(Instructions to follow): Write out each line of the records that has "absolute" in it.

Data entries:
[Start of Attachment]

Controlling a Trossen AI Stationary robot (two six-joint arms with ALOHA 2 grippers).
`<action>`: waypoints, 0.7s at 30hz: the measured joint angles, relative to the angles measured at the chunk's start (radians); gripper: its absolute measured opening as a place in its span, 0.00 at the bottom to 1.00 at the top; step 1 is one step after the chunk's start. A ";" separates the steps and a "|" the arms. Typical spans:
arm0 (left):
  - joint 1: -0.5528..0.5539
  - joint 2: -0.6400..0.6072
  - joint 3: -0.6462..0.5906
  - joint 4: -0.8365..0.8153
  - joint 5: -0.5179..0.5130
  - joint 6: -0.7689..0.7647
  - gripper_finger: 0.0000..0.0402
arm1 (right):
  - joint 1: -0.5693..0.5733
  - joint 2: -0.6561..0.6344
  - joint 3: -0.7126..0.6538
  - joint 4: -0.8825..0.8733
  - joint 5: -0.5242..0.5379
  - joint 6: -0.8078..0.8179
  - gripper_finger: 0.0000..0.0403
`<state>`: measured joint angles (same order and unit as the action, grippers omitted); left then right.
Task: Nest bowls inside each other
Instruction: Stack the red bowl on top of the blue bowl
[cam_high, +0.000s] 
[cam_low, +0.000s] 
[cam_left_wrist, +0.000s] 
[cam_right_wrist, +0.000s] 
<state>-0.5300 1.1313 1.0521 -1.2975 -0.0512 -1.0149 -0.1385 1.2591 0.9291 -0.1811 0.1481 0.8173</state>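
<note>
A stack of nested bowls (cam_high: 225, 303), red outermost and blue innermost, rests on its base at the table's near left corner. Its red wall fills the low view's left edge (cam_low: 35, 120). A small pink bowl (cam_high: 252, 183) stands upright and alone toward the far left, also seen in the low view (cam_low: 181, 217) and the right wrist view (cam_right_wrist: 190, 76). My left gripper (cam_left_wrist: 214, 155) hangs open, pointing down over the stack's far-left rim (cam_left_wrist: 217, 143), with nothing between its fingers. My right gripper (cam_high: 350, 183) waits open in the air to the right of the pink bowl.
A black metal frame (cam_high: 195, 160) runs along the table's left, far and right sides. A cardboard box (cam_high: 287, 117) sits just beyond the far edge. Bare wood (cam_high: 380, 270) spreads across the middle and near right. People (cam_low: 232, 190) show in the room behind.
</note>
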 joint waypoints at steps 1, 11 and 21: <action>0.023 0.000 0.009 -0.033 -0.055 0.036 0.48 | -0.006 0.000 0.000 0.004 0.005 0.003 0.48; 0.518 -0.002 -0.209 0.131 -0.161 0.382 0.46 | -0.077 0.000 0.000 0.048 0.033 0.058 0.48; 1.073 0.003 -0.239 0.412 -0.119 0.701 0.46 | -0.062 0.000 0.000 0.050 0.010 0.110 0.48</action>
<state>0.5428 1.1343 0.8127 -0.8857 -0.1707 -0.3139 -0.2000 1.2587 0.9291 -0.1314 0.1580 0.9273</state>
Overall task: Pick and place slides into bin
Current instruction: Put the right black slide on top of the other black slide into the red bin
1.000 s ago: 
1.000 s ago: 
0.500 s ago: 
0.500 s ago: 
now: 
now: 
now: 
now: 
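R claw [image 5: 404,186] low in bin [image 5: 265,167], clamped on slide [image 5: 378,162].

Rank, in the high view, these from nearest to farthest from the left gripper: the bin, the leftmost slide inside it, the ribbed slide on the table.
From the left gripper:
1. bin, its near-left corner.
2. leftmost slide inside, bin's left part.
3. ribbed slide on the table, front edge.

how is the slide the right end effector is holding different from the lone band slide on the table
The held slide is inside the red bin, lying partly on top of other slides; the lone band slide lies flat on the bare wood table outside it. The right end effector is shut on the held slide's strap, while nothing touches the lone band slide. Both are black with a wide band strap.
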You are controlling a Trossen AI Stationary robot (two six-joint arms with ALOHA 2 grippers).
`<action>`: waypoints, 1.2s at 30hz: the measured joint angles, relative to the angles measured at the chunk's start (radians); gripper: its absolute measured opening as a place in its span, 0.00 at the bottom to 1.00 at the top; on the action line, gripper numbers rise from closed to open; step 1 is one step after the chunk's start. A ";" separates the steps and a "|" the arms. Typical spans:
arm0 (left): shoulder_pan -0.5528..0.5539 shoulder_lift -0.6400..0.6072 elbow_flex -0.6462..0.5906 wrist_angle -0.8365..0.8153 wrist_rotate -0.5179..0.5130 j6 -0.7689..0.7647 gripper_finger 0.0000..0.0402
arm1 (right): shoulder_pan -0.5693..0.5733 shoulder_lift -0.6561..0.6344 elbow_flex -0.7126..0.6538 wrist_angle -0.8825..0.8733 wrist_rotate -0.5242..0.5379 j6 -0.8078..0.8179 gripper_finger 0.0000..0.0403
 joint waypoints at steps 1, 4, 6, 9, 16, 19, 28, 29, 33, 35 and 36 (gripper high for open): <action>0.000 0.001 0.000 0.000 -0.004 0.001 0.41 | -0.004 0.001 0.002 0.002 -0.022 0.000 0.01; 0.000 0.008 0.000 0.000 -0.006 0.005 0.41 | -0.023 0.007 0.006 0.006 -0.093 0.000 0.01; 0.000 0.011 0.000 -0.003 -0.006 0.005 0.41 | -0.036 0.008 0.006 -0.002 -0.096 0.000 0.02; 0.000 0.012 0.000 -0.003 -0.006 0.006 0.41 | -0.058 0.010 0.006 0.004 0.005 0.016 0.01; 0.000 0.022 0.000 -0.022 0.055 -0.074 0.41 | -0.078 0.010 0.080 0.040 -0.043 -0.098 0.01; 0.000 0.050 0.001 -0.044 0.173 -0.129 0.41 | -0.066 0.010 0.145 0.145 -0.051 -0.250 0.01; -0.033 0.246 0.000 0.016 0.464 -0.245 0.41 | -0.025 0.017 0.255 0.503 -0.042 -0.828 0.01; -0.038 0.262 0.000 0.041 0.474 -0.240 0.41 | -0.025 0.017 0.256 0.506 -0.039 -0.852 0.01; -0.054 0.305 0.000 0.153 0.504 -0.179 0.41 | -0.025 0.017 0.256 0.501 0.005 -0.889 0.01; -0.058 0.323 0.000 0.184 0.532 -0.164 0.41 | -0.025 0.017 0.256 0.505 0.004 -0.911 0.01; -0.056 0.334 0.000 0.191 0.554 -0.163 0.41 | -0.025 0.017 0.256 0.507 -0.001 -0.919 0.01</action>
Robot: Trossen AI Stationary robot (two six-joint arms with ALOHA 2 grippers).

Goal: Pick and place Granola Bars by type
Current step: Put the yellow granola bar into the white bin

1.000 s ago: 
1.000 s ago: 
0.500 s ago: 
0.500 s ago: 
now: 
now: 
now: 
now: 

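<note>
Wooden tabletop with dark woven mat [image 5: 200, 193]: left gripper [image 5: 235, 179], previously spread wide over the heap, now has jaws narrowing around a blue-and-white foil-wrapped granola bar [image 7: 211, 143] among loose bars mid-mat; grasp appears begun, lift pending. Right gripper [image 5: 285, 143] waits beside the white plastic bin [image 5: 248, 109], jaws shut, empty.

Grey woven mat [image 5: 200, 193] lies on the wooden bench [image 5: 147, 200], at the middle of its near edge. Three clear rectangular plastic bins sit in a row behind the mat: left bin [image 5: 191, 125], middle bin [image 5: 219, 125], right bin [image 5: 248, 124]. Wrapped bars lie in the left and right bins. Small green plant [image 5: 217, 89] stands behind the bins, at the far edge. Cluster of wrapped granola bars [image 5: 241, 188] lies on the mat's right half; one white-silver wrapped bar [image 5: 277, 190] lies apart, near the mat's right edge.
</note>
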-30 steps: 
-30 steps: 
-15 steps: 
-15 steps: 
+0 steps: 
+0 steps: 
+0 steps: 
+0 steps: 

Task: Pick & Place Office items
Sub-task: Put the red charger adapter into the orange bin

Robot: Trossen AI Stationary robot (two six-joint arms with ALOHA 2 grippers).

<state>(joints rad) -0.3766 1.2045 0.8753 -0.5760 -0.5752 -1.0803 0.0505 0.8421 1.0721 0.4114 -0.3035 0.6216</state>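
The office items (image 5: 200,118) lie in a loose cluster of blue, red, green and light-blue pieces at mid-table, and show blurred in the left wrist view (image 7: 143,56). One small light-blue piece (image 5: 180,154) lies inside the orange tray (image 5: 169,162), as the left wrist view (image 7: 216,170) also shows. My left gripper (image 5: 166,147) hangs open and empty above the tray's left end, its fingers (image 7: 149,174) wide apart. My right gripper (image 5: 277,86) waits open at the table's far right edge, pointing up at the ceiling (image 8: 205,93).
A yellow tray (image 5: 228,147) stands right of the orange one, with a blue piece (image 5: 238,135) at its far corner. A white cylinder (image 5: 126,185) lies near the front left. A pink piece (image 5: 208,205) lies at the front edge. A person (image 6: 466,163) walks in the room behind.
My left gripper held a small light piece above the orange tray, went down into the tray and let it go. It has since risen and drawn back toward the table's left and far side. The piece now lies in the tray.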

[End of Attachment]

(Output):
`<action>`: waypoints, 0.7s at 30hz: the measured joint angles, relative to the angles measured at the chunk's start (radians); gripper: its absolute measured opening as a place in its span, 0.00 at the bottom to 1.00 at the top; step 1 is one step after the chunk's start. A ";" separates the steps and a "|" the arms. Typical spans:
`<action>`: waypoints, 1.2s at 30hz: the measured joint angles, relative to the angles measured at the chunk's start (radians); gripper: its absolute measured opening as a place in its span, 0.00 at the bottom to 1.00 at the top; on the action line, gripper numbers rise from closed to open; step 1 is one step after the chunk's start. A ";" separates the steps and a "|" the arms. Typical spans:

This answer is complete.